This year’s Western Livestock Journal ranch tour took members to an unusual area to learn unusual things. The first half of our touring took us to several commercial operations where producers have to deal with toxic forage and too much rain, to Tyson’s newest chicken hatcheries of all places.
The tour started in the northeast corner of Oklahoma, ventured into the northwest corner of Arkansas, and swung into the southwest corner of Missouri. One of the most notable things about this country to a western eye was how wet and green everything was.

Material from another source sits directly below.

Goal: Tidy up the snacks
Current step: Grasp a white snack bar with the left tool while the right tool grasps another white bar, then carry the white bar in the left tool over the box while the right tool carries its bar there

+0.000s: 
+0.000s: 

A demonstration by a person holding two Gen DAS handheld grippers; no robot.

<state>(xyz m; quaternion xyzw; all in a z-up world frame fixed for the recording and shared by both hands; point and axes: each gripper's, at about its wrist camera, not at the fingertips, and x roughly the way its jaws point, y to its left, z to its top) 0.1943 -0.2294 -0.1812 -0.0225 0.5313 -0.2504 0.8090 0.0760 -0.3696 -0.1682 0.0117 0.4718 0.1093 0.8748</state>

There were many old faces on this year’s tour, one of the largest to date with about 150 participants initially signed up. Some of the new faces came a long way to join the tour, however. First-timers Peter and Karen Berwick traveled all the way from Tasmania to be with us this year. The Berwicks raise and feed Angus and Hereford cattle in Ringarooma, a city in the northeast of the island, which sits off the southeastern tip of Australia.
Day one
Airline troubles meant some tour members—or their luggage—got held up or delivered to the wrong place. But the tour got underway Monday, May 20 mostly without a hitch. However, the lead bus must have had its GPS set to “scenic route,” because we saw a lot of beautiful country along the winding back routes of Oklahoma and Arkansas and were running about two hours late.
The first stop was the Yazel Land and Cattle Company of Vinita, OK. The Yazel team was processing spring calves when we arrived. Calves, between a month-and-a-half to three-and-a-half months old, were roped and dragged, branded, castrated, ear-notched, tagged, and vaccinated.
Owner Mark Yazel called his ranch to a “no frills” cow-calf operation. Though it was recently the Ratcliff Ranch, a purebred Angus operation, Yazel bought the bulk of the cows in 2014 and transitioned it to a commercial ranch. Today the ranch runs about 5,000 head of mostly Angus black mother cows, with a bull battery of about 60 percent Angus or SimAngus, and 40 percent Hereford.
The fact the ranch is in fescue country was one of the biggest management issues Yazel has to deal with. The biggest concern with the fescue is with the heat, he said. However, providing shade and ponds for the cattle to cool off can deal with a lot of it.
Though he told tour members that he didn’t want to get rid of the fescue, Yazel said he wanted to keep it below a third of what his cattle consume. The rest of it is bluestem and bermudagrass. He estimated that he could run one cow on 4.5-5.5 acres on fescue and said that the bluestem winters cows marvelously.
We arrived at our second destination very late and very hungry. The guys at Jac’s Ranch of Bentonville, AR took care of us, however.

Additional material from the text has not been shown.